OpenAI's AI solves 80-year-old maths problem, marking major breakthrough for artificial intelligence
OpenAI says its AI model has autonomously solved a famous 80-year-old maths problem. This marks a major milestone for AI reasoning and scientific research.

For decades, one of mathematics’ most famous unsolved problems quietly frustrated some of the world’s brightest minds. Now, OpenAI says one of its AI models has cracked it — not with step-by-step human guidance, but autonomously.
The breakthrough involves the “planar unit distance problem,” a mathematical question first posed by legendary mathematician Paul Erds in 1946. While the name sounds intimidating, the core question is surprisingly simple: if you place points on a flat surface, how many pairs of points can be exactly one unit apart from each other?
For nearly 80 years, mathematicians believed the best possible arrangements looked roughly like square grids. Researchers kept refining the theory, but nobody could fully disprove the long-standing assumption.
According to OpenAI, its internal reasoning model has now done exactly that.
The company says the AI discovered an entirely new family of mathematical constructions that performs better than the traditional grid-like approach. In simple terms, the AI found a smarter way to arrange points than humans had believed possible for decades.

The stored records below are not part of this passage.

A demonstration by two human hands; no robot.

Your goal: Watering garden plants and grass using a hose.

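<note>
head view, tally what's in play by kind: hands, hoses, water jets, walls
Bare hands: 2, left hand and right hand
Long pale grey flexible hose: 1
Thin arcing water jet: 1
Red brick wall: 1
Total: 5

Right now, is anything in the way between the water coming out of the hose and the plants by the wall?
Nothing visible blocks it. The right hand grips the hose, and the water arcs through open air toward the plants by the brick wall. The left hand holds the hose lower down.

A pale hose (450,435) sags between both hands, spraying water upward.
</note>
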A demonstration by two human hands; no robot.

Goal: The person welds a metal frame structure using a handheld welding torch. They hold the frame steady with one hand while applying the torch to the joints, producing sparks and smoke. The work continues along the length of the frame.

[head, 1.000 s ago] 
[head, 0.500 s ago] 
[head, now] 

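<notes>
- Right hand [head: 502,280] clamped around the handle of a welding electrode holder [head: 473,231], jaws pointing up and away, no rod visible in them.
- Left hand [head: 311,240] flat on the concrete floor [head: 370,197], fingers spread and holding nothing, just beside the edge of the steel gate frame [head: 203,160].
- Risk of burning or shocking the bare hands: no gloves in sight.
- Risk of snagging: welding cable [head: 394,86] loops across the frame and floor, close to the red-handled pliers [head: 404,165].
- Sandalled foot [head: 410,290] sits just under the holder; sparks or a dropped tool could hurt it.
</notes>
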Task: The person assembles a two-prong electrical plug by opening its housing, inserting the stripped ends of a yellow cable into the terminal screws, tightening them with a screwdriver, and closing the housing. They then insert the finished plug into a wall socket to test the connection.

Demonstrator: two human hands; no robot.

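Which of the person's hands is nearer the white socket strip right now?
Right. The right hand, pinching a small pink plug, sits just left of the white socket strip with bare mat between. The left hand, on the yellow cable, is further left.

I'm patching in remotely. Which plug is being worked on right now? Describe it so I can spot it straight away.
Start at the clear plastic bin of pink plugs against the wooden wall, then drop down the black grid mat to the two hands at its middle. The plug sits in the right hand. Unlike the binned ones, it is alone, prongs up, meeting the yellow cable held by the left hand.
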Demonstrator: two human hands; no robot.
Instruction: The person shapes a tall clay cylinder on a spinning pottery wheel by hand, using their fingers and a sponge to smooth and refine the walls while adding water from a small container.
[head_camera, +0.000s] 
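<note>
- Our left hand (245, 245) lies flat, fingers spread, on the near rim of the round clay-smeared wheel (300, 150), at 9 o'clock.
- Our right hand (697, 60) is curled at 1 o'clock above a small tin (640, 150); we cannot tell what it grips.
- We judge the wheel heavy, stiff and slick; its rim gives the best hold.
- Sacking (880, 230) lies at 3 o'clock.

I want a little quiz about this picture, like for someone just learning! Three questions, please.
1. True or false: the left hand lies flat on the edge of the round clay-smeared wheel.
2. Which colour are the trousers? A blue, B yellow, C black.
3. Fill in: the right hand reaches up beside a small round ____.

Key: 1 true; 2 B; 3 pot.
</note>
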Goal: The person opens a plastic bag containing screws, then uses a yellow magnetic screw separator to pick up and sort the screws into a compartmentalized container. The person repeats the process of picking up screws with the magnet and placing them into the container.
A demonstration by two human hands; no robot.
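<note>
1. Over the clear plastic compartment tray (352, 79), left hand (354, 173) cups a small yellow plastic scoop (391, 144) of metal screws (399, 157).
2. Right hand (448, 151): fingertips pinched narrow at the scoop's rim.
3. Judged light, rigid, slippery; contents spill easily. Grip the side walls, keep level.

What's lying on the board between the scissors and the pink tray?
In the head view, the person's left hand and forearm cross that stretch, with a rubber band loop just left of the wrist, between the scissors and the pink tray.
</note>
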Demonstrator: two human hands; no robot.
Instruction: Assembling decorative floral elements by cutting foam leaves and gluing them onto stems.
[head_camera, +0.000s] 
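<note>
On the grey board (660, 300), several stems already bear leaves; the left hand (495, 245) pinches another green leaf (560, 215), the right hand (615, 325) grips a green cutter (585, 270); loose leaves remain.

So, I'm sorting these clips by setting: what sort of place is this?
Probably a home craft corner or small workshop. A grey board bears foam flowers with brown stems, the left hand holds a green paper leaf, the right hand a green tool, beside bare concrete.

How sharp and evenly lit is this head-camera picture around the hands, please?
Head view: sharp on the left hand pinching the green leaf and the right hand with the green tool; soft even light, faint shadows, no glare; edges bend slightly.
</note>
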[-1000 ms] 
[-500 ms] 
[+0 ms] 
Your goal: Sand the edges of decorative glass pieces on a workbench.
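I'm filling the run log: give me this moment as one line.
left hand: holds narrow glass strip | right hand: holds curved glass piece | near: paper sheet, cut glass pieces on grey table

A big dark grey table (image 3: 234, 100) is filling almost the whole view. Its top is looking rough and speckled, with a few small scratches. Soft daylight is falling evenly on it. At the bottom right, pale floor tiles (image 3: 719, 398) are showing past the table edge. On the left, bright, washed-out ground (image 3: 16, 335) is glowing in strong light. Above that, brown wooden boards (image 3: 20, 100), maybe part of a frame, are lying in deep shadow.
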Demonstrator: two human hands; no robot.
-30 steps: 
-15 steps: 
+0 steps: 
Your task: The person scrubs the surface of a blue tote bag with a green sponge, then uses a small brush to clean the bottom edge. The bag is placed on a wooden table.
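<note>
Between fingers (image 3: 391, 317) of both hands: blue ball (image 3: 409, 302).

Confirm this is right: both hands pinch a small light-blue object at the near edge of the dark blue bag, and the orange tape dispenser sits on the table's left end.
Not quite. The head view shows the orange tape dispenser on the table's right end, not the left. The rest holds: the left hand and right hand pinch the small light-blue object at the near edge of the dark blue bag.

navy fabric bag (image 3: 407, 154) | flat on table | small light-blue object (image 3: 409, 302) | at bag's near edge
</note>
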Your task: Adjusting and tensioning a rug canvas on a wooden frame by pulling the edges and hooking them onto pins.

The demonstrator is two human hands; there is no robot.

While the planar unit distance problem may sound highly theoretical, the mathematics behind it has applications in areas such as network design, computer chip layouts, wireless communication systems, robotics, and materials science. Problems involving how points are arranged efficiently in space are important in everything from sensor networks to crystal structures.
Why researchers are calling it a milestone
What makes the result especially significant is not just the solution itself, but how it was achieved.
OpenAI says the system was not specifically designed to solve this particular puzzle or even mathematics problems alone. Instead, it was a general-purpose reasoning model capable of handling long and complex chains of thought. The proof was later checked by external mathematicians, who verified the result.
This marks the first time an AI system has autonomously solved a prominent open problem considered central to an active field of mathematics. For many researchers, that milestone is as important as the mathematical discovery itself.
The achievement also offers a glimpse into how rapidly AI reasoning capabilities are evolving. Until recently, AI systems were mainly known for generating text, images, or computer code. Solving deep mathematical problems requires something very different — maintaining logical consistency over long arguments, connecting ideas across different areas of knowledge, and avoiding tiny mistakes that can collapse an entire proof.
That is why many researchers see this as a turning point.
Why this matters beyond mathematics
The implications could extend far beyond mathematics. OpenAI argues that if AI systems can sustain difficult reasoning and produce work that survives expert scrutiny, the same capabilities could eventually help scientists tackle complicated problems in biology, physics, engineering, materials science, and medicine.
In other words, the real breakthrough may not simply be solving one old maths puzzle. It may be the emergence of AI systems capable of becoming genuine research collaborators.
The development also highlights a growing shift in the relationship between humans and artificial intelligence. Instead of merely assisting researchers with calculations or data analysis, AI systems are beginning to independently explore ideas, test possibilities, and uncover solutions experts themselves may not have considered.